## What to do
Whichever lines of the material contain "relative", copy each of them.
*** Data supplied Section Begins ***
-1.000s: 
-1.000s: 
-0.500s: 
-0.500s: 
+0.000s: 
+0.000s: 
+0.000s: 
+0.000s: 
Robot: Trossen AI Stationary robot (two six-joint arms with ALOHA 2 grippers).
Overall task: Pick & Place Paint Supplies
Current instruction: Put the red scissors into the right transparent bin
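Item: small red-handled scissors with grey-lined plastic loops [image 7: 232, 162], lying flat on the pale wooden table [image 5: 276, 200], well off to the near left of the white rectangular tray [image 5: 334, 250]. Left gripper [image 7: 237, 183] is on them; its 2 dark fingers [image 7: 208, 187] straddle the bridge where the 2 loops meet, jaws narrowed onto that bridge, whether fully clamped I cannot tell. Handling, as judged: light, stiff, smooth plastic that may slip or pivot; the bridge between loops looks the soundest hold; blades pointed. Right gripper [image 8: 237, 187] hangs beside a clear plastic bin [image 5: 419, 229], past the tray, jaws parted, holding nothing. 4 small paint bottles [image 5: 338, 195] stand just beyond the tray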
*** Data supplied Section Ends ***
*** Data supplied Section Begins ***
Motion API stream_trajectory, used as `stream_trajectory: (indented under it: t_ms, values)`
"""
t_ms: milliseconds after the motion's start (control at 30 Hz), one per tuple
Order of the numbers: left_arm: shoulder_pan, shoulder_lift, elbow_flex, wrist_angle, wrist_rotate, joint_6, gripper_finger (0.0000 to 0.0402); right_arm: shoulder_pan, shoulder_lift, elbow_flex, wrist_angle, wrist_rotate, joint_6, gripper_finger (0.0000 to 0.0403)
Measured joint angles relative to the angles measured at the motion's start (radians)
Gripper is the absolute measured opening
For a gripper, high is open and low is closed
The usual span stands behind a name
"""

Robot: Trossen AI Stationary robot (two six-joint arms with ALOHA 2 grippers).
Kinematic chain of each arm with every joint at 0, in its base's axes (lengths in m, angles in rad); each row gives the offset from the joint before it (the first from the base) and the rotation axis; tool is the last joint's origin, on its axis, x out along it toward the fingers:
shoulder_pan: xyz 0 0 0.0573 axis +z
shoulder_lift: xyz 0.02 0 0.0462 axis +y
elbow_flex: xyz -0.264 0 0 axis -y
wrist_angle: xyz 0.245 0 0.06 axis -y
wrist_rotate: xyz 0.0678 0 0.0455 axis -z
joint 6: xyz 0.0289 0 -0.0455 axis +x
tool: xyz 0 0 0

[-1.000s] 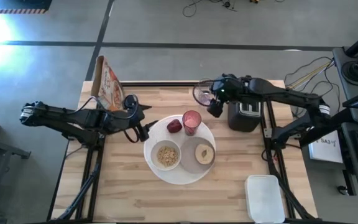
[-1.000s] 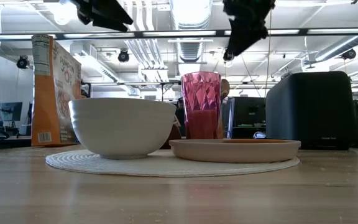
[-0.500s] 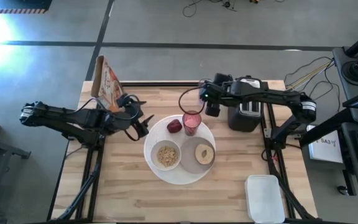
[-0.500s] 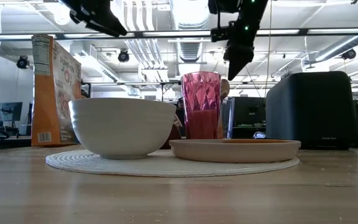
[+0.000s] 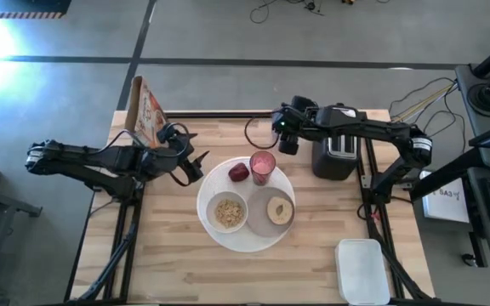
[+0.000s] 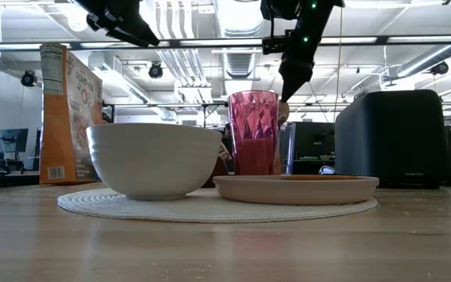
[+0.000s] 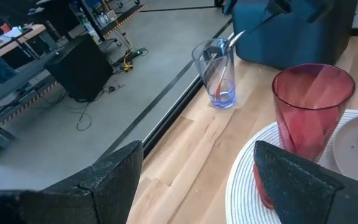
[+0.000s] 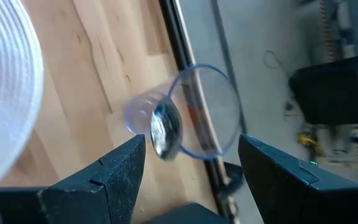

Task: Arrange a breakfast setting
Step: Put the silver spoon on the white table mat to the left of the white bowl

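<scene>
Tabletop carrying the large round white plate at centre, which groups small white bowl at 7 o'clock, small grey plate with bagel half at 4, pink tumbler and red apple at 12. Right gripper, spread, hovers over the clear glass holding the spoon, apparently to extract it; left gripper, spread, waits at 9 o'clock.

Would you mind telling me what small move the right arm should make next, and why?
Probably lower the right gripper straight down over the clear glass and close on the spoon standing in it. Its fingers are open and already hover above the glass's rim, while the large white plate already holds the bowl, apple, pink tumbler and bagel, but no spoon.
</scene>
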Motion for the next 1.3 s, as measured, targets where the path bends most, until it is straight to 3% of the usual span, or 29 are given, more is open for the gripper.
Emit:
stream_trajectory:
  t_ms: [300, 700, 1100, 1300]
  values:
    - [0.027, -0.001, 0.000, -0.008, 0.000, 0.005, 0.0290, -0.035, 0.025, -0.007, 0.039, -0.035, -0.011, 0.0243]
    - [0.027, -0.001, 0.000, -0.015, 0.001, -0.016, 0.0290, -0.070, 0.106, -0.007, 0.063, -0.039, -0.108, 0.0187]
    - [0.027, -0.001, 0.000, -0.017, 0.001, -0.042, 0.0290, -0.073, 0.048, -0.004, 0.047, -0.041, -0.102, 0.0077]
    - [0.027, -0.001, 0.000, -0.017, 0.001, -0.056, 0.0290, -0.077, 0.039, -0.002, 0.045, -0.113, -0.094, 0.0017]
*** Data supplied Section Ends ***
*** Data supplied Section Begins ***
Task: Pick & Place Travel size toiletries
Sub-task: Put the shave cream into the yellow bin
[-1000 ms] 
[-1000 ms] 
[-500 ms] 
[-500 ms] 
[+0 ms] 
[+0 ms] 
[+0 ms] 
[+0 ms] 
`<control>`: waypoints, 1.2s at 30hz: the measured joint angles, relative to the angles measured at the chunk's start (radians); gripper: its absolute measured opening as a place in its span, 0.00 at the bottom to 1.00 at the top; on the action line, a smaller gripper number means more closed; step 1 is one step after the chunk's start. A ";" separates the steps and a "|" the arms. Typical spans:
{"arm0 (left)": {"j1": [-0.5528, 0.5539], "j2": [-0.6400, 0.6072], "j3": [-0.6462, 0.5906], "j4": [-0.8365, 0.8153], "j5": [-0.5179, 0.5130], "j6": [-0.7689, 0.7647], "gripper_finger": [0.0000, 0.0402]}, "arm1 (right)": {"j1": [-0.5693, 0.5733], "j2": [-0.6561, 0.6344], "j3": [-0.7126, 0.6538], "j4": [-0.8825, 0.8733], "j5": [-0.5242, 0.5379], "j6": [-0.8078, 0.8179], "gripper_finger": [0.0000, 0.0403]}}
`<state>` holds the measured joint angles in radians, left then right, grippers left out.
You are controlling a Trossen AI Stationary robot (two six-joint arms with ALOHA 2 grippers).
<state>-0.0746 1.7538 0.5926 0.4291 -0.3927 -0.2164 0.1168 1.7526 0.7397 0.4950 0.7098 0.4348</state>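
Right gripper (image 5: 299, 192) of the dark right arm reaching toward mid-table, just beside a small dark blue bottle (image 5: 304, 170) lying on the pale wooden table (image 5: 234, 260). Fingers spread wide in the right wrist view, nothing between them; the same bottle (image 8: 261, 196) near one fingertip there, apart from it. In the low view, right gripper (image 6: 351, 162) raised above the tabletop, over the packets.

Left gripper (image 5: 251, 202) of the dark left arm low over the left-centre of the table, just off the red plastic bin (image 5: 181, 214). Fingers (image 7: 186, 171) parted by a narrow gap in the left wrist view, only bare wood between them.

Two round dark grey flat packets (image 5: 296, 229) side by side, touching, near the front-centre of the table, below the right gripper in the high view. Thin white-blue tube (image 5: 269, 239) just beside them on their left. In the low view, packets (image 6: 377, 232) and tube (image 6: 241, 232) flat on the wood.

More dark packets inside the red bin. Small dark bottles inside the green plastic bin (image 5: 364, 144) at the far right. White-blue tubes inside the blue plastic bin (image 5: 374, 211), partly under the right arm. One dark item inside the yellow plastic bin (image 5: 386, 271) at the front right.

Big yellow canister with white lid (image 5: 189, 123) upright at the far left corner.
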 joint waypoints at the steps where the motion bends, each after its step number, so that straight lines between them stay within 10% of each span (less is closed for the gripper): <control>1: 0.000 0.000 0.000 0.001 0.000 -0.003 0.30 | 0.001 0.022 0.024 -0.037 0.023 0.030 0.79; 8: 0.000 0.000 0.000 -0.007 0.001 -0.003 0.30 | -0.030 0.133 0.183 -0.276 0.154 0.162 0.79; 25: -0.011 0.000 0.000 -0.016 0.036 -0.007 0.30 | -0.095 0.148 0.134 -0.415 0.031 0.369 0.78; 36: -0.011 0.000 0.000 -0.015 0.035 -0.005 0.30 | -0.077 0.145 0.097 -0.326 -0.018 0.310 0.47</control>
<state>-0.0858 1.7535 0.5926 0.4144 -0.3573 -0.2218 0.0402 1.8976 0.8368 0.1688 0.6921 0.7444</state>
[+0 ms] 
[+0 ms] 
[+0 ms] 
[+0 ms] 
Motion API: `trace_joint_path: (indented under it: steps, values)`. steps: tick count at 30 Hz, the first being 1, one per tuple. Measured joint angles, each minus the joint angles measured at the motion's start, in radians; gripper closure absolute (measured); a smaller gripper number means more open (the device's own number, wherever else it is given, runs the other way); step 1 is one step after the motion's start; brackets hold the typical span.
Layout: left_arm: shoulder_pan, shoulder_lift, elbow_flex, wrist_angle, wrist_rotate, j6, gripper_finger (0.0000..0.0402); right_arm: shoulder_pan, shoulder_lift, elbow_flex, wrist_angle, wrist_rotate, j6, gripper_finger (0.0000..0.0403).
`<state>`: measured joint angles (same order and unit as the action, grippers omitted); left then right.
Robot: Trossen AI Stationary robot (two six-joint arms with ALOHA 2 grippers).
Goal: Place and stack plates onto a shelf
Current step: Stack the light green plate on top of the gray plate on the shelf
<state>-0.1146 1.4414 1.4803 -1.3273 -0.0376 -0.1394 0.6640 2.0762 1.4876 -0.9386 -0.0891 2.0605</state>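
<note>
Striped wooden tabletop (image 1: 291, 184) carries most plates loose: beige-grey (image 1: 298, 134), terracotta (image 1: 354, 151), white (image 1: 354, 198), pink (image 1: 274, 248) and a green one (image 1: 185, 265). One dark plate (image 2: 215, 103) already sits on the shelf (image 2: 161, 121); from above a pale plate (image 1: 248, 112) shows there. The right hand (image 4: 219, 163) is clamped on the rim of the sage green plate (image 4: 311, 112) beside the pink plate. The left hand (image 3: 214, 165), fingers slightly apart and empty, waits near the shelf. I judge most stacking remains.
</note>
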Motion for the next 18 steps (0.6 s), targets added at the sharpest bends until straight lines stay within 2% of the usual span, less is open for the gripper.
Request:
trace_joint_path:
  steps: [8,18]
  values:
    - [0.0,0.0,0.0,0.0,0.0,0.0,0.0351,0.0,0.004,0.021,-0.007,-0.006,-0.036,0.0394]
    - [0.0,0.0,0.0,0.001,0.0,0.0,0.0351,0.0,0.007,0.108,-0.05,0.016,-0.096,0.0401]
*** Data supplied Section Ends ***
## Written reply
Measured joint angles relative to the angles measured at the motion's start (radians)
`<control>`: waypoints, 1.2s at 30hz: the measured joint angles, relative to the angles measured at the chunk's start (radians); gripper: its absolute measured opening as a place in its span, 0.00 at the bottom to 1.00 at the top; on the action line, a smaller gripper number means more closed; step 1 is one step after the chunk's start. A ";" separates the steps and a "|" the arms. Typical spans:

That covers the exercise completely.